Going down the data below, set down exactly the line with "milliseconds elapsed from" and each line after it through the line with "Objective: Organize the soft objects"; no other lines.

BEGIN Exercise inputs

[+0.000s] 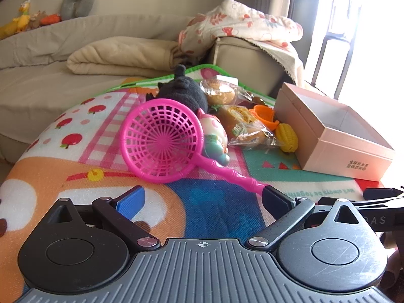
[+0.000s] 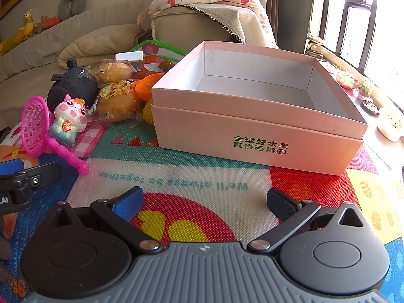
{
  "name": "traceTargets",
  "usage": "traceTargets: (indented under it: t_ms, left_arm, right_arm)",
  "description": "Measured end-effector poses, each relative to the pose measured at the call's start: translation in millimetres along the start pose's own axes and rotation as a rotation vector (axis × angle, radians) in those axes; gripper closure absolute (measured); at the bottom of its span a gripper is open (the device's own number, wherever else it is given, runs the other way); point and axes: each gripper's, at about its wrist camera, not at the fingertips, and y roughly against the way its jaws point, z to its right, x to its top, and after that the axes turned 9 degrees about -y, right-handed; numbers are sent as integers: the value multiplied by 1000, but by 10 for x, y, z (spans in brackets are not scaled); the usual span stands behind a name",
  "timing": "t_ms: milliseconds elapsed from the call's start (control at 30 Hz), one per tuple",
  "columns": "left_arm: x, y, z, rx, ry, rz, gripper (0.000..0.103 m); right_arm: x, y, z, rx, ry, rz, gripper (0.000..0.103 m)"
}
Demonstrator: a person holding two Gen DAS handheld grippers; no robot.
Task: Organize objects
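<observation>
Left gripper [image 1: 203, 199] hangs spread and empty, its right finger at the pink net's [image 1: 161, 139] handle tip on the mat [image 1: 214, 209]; centre on the handle before closing. Right gripper [image 2: 203, 202] waits released before the empty pink box [image 2: 252, 131].

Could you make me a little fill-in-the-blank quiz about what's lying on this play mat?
1. The net scoop is coloured ____.
2. The box holds ____ so far.
3. The pig toy leans against the scoop's ____.
4. The jaws of the left gripper and the right gripper both stand ____.

Missing words: pink; nothing; basket; open
</observation>
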Motion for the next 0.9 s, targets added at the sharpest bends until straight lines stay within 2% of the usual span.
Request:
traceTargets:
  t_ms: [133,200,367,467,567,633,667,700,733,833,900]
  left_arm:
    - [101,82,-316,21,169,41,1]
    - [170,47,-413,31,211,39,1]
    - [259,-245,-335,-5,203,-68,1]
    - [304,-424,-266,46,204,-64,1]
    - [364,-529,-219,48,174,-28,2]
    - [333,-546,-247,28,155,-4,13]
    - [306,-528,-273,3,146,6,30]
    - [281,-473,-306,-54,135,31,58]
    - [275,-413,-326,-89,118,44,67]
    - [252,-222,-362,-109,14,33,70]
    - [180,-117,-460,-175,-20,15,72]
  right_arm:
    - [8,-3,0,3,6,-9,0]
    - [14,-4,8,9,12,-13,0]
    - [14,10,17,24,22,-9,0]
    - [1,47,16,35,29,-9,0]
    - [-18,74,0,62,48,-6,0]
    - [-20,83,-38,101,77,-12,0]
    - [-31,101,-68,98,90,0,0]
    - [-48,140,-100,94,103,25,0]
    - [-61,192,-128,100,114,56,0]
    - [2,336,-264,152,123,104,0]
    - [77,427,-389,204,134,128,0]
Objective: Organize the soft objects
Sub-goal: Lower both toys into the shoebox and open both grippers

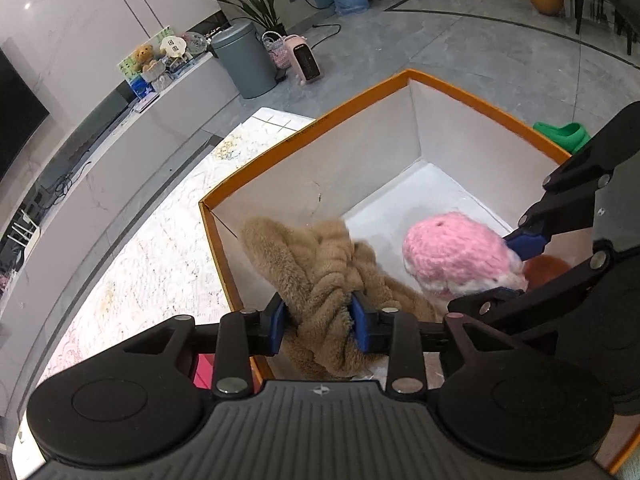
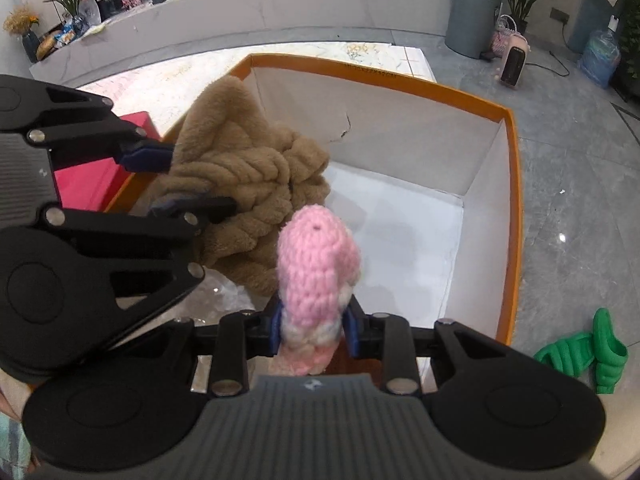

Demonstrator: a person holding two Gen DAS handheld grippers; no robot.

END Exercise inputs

> Response below:
  "timing": "t_ms: milliseconds elapsed from the call's start (control at 30 Hz), one per tuple",
  "columns": "left_arm: x, y, z, rx, ry, rz, gripper (0.000..0.103 m); right_arm: x, y, z, rx, ry, rz, gripper (0.000..0.103 m)"
}
Demonstrator: a person holding two Gen DAS handheld grippers; no robot.
Task: Organize objects
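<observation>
Left gripper [image 1: 203, 199] hangs spread and empty, its right finger at the pink net's [image 1: 161, 139] handle tip on the mat [image 1: 214, 209]; centre on the handle before closing. Right gripper [image 2: 203, 202] waits released before the empty pink box [image 2: 252, 131].

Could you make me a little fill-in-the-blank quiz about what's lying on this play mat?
1. The net scoop is coloured ____.
2. The box holds ____ so far.
3. The pig toy leans against the scoop's ____.
4. The jaws of the left gripper and the right gripper both stand ____.

Missing words: pink; nothing; basket; open
</observation>
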Motion for the next 0.9 s, targets added at the sharpest bends until straight lines stay within 2% of the usual span.
Request:
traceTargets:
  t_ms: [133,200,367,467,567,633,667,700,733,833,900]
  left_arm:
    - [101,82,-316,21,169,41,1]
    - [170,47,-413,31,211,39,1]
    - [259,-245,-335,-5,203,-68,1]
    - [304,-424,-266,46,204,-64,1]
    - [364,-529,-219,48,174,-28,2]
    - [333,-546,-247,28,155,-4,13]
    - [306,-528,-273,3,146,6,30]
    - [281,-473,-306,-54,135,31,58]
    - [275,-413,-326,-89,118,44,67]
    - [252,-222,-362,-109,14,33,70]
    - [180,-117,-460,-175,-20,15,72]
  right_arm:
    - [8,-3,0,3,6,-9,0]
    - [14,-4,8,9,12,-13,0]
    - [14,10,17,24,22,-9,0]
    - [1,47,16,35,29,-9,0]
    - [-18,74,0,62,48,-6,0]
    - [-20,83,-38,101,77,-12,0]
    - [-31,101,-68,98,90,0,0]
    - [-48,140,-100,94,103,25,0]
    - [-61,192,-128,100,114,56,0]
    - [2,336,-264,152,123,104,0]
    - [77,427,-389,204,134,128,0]
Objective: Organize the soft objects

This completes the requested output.